Required action: With all pictures omitted, return verbatim the lines from the beginning of the records below through the line containing "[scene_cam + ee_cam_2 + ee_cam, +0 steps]".

Supplied data:
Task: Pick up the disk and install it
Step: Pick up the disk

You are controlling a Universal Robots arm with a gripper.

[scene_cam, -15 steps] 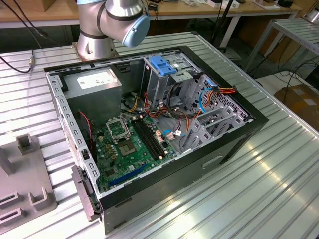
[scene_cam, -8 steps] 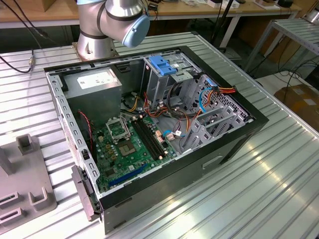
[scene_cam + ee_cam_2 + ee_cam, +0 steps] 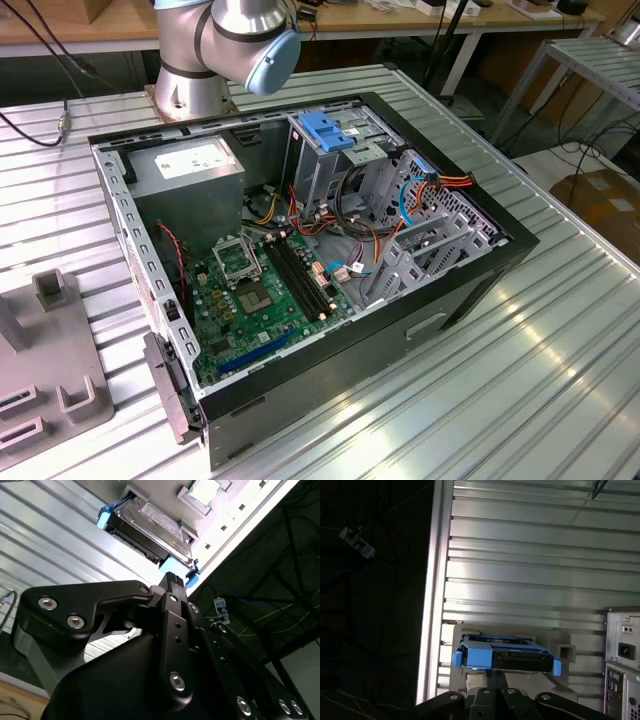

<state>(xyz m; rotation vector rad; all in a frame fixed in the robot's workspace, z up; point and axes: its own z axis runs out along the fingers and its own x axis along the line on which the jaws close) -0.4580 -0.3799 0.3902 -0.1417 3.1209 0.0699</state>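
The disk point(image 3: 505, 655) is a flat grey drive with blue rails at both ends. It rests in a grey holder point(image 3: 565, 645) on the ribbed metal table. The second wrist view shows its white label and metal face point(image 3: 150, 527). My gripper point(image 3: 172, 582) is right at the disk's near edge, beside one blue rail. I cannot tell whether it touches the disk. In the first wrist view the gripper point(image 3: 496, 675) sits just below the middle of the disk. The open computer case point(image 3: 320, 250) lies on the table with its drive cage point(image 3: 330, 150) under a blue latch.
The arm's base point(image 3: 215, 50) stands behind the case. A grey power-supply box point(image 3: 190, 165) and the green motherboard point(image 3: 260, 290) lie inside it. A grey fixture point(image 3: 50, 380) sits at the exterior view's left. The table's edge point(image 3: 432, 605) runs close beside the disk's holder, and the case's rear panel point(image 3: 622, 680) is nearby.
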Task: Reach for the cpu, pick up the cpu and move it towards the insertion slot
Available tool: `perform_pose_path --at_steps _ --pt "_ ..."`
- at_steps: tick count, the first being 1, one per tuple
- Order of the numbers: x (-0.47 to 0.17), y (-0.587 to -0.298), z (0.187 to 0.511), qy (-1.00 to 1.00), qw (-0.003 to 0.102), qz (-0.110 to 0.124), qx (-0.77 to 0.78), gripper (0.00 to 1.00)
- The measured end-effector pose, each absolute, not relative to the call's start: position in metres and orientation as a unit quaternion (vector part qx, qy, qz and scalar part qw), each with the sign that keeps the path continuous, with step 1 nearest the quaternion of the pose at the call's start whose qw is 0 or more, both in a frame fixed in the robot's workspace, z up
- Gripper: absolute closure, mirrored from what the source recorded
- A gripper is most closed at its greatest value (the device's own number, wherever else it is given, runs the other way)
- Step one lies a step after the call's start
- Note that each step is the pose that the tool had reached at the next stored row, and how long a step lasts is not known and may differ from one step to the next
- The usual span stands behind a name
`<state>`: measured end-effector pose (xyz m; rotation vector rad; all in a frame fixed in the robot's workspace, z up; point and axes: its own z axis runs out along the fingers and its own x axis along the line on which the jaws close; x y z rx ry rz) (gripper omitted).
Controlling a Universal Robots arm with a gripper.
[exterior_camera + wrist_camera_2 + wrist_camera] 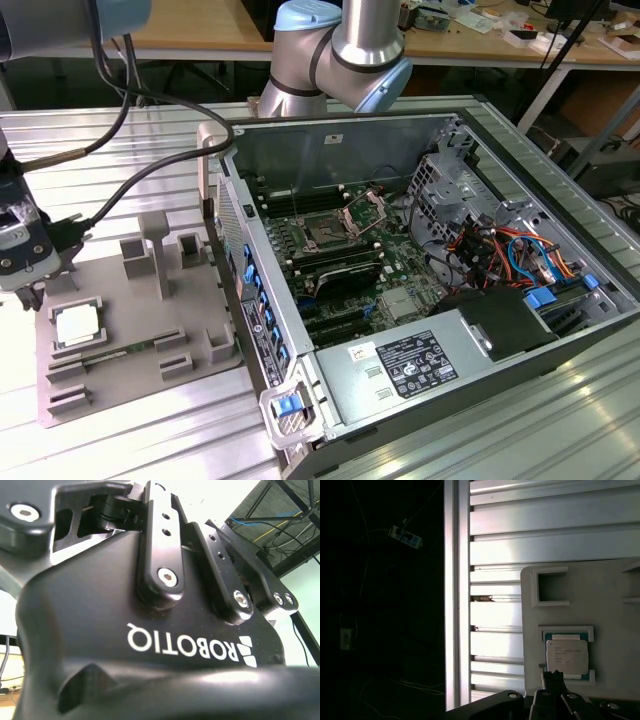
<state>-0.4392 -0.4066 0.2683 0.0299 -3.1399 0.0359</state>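
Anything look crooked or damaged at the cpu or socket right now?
Nothing stands out. The cpu lies flat and square in its frame on the grey tray, and the insertion slot looks open and unobstructed.

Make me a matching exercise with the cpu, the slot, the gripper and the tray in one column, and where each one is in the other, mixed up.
1 cpu
2 slot
3 gripper
4 tray

A on the green board inside the case
B on the ribbed table beside the case
C in a frame of the tray
D at the exterior view's left edge, close to the cpu

Pairs: 1-C, 2-A, 3-D, 4-B
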Motion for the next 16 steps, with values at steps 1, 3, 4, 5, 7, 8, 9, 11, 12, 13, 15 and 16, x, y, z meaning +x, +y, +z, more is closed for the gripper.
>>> perform_pose_path --at_steps 1,3,4,5,7,8,9,11,12,13,15,16 --pt "-0.439 -0.4066 0.2682 -1.0 0.001 0.012 0.01 0.89" --pt "-0.4387 -0.4066 0.2679 -1.0 0.001 0.012 0.01 0.89" --pt "-0.4385 -0.4066 0.2678 -1.0 0.001 0.012 0.01 0.89" --pt "-0.4384 -0.4066 0.2677 -1.0 0.001 0.012 0.01 0.89" --pt "-0.438 -0.4066 0.2673 -1.0 0.001 0.012 0.01 0.89" --pt "-0.4378 -0.4066 0.2672 -1.0 0.001 0.012 0.01 0.89" --pt "-0.4377 -0.4066 0.2671 -1.0 0.001 0.012 0.01 0.89" --pt "-0.4373 -0.4066 0.2669 -1.0 0.001 0.012 0.01 0.89" --pt "-0.4372 -0.4066 0.2667 -1.0 0.001 0.013 0.01 0.89" --pt "-0.437 -0.4066 0.2667 -1.0 0.001 0.013 0.01 0.89" --pt "-0.4365 -0.4066 0.2663 -1.0 0.001 0.013 0.01 0.89" --pt "-0.4363 -0.4066 0.2662 -1.0 0.001 0.013 0.01 0.89"
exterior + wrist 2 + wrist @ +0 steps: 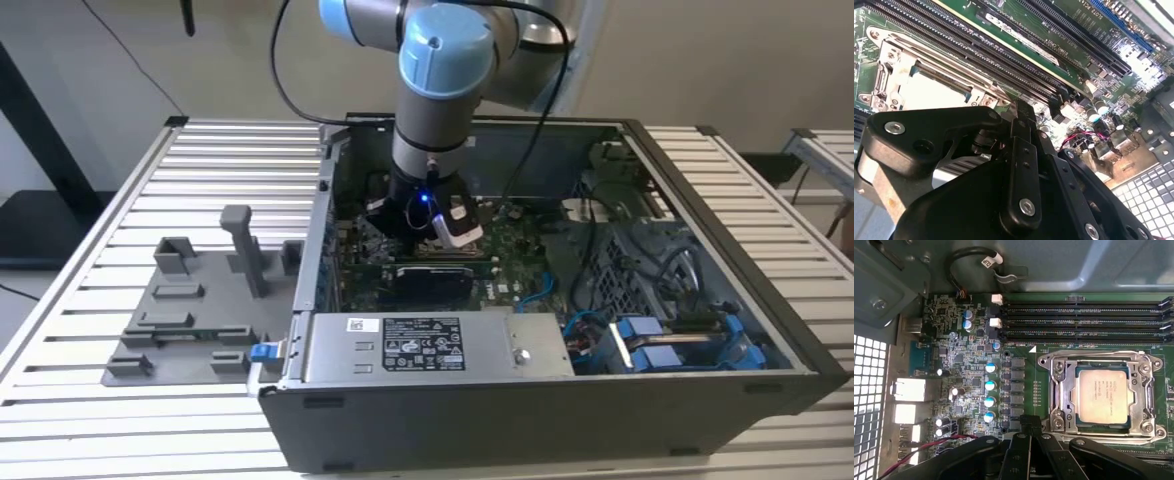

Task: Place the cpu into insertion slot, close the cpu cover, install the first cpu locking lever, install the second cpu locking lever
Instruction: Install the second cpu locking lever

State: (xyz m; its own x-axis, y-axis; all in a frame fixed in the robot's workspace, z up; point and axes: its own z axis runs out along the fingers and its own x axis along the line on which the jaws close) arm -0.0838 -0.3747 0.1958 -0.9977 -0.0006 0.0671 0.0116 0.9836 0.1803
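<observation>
In the first wrist view the cpu (pixel 1102 395) lies seated in the slot (pixel 1061 390), the cover (pixel 1146 392) closed down around it. The gripper (pixel 1030 426) hangs just beside the socket's corner, its fingers (pixel 1030 423) pressed together on nothing. In the exterior view the arm (pixel 434 100) reaches into the case (pixel 561 390) at about twelve o'clock from the socket, on the slatted worktop (pixel 160 160).

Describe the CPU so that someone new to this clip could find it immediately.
On the green motherboard, below the long black memory slots, sits a silvery metal socket frame. The small flat silvery-tan square chip lies inside it, the only plain smooth plate among the components.
</observation>
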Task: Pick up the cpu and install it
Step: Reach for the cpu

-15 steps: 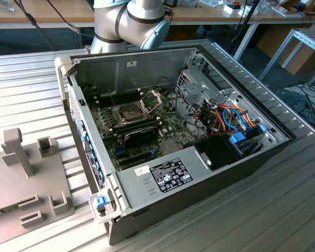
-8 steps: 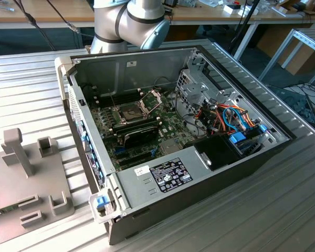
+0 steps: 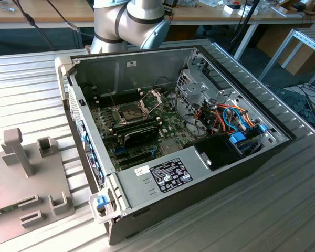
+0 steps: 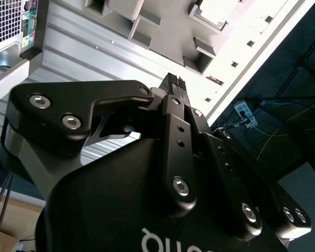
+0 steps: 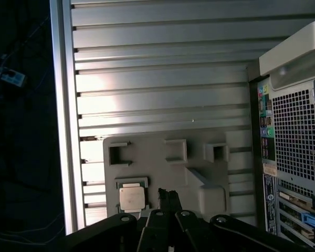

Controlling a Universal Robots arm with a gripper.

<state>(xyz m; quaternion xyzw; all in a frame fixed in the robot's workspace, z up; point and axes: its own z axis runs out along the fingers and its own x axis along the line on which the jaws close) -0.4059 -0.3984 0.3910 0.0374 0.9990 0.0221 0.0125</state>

Exercise solution:
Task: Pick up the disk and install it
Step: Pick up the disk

You are controlling a Universal Robots arm with a gripper.

[scene_cam, -15 steps] 
[scene_cam, -8 steps] 
[scene_cam + ee_cam_2 + ee_cam, +0 steps] 

There is nothing further to this exercise.